- **Task description**: Give the listing again exactly, skipping any pictures it holds.

-------------------------

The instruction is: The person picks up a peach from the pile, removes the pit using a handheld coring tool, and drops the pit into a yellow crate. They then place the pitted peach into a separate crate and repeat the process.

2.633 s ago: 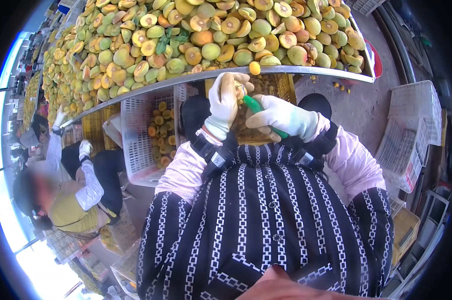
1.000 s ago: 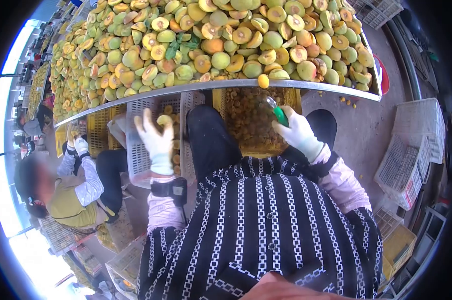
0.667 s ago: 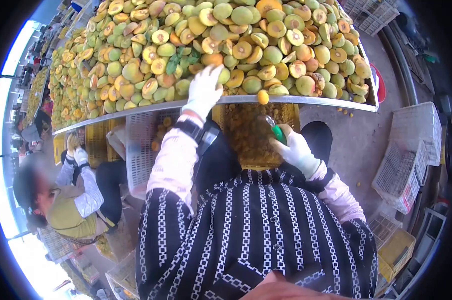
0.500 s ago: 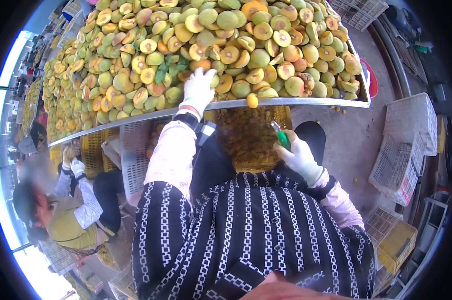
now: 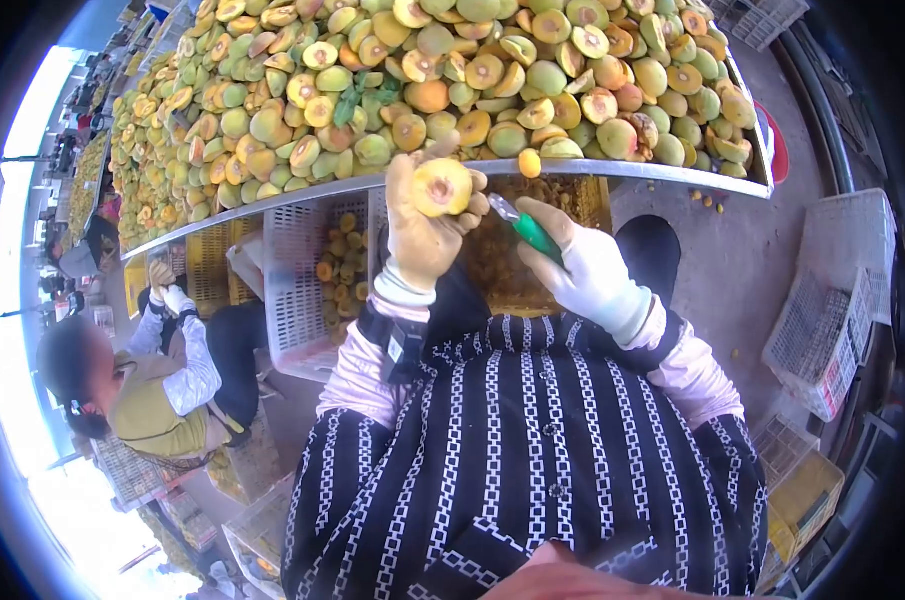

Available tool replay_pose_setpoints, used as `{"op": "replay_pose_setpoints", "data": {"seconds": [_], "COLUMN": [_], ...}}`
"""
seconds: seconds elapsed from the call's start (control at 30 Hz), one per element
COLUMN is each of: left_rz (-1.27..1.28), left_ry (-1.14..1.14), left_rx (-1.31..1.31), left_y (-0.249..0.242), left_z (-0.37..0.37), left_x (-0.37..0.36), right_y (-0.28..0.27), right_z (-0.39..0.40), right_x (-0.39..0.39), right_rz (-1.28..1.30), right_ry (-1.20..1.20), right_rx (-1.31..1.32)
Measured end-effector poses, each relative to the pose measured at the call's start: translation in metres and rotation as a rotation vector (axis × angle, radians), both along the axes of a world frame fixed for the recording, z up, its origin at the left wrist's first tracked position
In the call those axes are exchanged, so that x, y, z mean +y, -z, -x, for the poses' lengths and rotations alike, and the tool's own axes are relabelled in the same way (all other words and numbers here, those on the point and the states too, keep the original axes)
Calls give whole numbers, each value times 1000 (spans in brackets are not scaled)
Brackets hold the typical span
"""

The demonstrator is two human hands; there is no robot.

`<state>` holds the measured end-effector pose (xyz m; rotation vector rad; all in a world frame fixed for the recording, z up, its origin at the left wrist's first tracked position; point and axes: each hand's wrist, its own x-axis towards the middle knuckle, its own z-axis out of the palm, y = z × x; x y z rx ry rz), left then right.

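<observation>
My left hand (image 5: 422, 225), in a glove with a stained palm, is turned palm up and holds a halved fruit (image 5: 442, 188), its cut face with the pit area showing. My right hand (image 5: 587, 265), in a white glove, is closed around the green handle of a small tool (image 5: 538, 236). The tool's metal tip points at the fruit, a short way to its right. Both hands are just in front of the metal-edged table (image 5: 612, 169), which is heaped with halved green and orange fruit (image 5: 367, 150).
A white crate (image 5: 290, 290) with fruit stands below the table at the left, and a yellow crate (image 5: 597, 205) is beneath my hands. A co-worker (image 5: 157, 400) sits at the left. White crates (image 5: 822, 340) stand on the floor at the right, near a red basin (image 5: 775, 145).
My left hand has come back from the fruit pile, turned palm up and now holds a halved fruit. My right hand with the tool has moved up and left, closer to it.
</observation>
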<state>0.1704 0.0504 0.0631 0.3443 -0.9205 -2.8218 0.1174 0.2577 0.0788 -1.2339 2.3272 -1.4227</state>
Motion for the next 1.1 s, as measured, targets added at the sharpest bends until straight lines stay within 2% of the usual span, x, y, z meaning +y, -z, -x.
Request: {"op": "replay_pose_setpoints", "data": {"seconds": [0.1,0.2,0.27,0.33,0.5,0.57,0.67,0.77,1.0,1.07,1.1], "left_rz": [-6,122,109,429,492,734,599,652,483,646,718], "left_ry": [5,24,46,-42,-64,-127,-121,-128,-154,12,-12], "left_rx": [-42,-84,-46,-68,-82,38,-57,-72,-6,-141,-176], "left_y": [-9,1,-2,-13,-14,-8,-6,-1,-2,-14,-11], "left_z": [0,3,2,3,-3,-7,-5,-4,-5,-11,-6], "left_x": [28,43,50,66,66,63,65,64,65,59,61], "right_y": [-11,-16,-10,-18,-20,-21,-21,-16,-7,-9,-7], "right_z": [0,-3,-4,-6,-8,-9,-7,-7,-7,-7,-6], "right_x": [5,12,12,13,11,10,9,10,12,13,15], "right_rz": [-80,-224,-150,-301,-416,-426,-420,-460,-510,-520,-487], "right_ry": [37,78,127,159,171,168,156,140,21,0,-53], "right_rx": [303,438,496,565,570,574,563,596,574,587,513]}}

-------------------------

- **Response area**:
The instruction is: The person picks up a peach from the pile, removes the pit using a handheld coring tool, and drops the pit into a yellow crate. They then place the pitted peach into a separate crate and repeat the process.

2.633 s ago: 
1.000 s ago: 
0.667 s ago: 
0.500 s ago: 
now: 

Available tool replay_pose_setpoints, used as `{"op": "replay_pose_setpoints", "data": {"seconds": [_], "COLUMN": [_], ...}}`
"""
seconds: seconds elapsed from the call's start (control at 30 Hz), one per element
COLUMN is each of: left_rz (-1.27..1.28), left_ry (-1.14..1.14), left_rx (-1.31..1.31), left_y (-0.249..0.242), left_z (-0.37..0.37), left_x (-0.37..0.36), right_y (-0.28..0.27), right_z (-0.39..0.40), right_x (-0.39..0.39), right_rz (-1.28..1.30), right_ry (-1.20..1.20), right_rx (-1.31..1.32)
Measured end-effector poses, each relative to the pose measured at the call's start: translation in metres and rotation as a rotation vector (axis × angle, radians), both along the axes of a world frame fixed for the recording, z up, its origin at the left wrist's first tracked position
In the call those axes are exchanged, so that x, y, z mean +y, -z, -x, for the poses' lengths and rotations alike, and the tool's own axes are relabelled in the same way (all other words and numbers here, those on the point and the states too, keep the original axes)
Calls give whole numbers, each value times 1000 (spans in brackets are not scaled)
Brackets hold the typical span
"""

The demonstrator is two human hands; there is no robot.

`<state>` holds the measured end-effector pose (xyz m; rotation vector rad; all in a world frame fixed for the recording, z up, its origin at the left wrist's first tracked position; point and axes: each hand's wrist, its own x-axis towards the middle knuckle, its own z-axis out of the palm, y = z × x; x y z rx ry rz), left then right.

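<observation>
My left hand (image 5: 422, 225), in a glove with a stained palm, is turned palm up and holds a halved fruit (image 5: 442, 188), its cut face with the pit area showing. My right hand (image 5: 587, 265), in a white glove, is closed around the green handle of a small tool (image 5: 538, 236). The tool's metal tip points at the fruit, a short way to its right. Both hands are just in front of the metal-edged table (image 5: 612, 169), which is heaped with halved green and orange fruit (image 5: 367, 150).
A white crate (image 5: 290, 290) with fruit stands below the table at the left, and a yellow crate (image 5: 597, 205) is beneath my hands. A co-worker (image 5: 157, 400) sits at the left. White crates (image 5: 822, 340) stand on the floor at the right, near a red basin (image 5: 775, 145).
My left hand has come back from the fruit pile, turned palm up and now holds a halved fruit. My right hand with the tool has moved up and left, closer to it.
</observation>
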<state>0.1704 0.0504 0.0631 0.3443 -0.9205 -2.8218 0.1174 0.2577 0.0788 -1.2339 2.3272 -1.4227</state>
Motion for the next 1.1 s, as measured, targets added at the sharpest bends until straight lines stay within 2% of the usual span, x, y, z meaning +y, -z, -x.
Request: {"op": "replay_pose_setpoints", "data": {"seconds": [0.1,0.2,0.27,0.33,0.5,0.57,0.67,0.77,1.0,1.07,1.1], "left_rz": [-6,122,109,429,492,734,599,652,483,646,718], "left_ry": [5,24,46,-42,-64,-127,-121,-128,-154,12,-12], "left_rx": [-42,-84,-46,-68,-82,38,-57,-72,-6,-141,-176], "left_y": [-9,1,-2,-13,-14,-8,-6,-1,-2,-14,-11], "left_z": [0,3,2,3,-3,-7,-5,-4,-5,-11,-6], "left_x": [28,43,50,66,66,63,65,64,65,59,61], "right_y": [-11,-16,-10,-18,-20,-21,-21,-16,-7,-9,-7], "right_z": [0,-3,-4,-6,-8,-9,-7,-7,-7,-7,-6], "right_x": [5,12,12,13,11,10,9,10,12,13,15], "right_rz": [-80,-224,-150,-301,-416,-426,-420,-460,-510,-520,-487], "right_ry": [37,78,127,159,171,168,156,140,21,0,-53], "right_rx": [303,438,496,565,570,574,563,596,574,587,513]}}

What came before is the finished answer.